WORK INSTRUCTIONS
Your answer must contain each line of the data, copied exactly.

AVAILABLE DATA
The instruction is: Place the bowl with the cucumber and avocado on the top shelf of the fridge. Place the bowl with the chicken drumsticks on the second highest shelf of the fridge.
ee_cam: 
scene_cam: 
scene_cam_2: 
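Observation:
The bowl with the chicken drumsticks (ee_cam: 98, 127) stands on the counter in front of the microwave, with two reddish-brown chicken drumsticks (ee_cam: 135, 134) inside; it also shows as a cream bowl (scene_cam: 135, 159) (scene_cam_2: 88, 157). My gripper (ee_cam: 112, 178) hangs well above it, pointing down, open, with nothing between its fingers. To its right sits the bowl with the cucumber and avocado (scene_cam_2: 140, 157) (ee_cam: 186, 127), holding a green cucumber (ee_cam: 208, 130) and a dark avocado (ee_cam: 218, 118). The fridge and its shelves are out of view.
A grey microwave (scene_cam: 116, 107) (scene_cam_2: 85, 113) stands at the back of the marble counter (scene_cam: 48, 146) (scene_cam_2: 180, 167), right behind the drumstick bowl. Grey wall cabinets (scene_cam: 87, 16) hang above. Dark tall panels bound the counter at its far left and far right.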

WRITTEN ANSWER
The instruction is: Place the bowl with the cucumber and avocado on the top shelf of the fridge. Place the bowl with the chicken drumsticks on the second highest shelf of the fridge.
ee_cam: 
scene_cam: 
scene_cam_2: 
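Observation:
The bowl with the chicken drumsticks (ee_cam: 98, 127) stands on the counter in front of the microwave, with two reddish-brown chicken drumsticks (ee_cam: 135, 134) inside; it also shows as a cream bowl (scene_cam: 135, 159) (scene_cam_2: 88, 157). My gripper (ee_cam: 112, 178) hangs well above it, pointing down, open, with nothing between its fingers. To its right sits the bowl with the cucumber and avocado (scene_cam_2: 140, 157) (ee_cam: 186, 127), holding a green cucumber (ee_cam: 208, 130) and a dark avocado (ee_cam: 218, 118). The fridge and its shelves are out of view.
A grey microwave (scene_cam: 116, 107) (scene_cam_2: 85, 113) stands at the back of the marble counter (scene_cam: 48, 146) (scene_cam_2: 180, 167), right behind the drumstick bowl. Grey wall cabinets (scene_cam: 87, 16) hang above. Dark tall panels bound the counter at its far left and far right.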

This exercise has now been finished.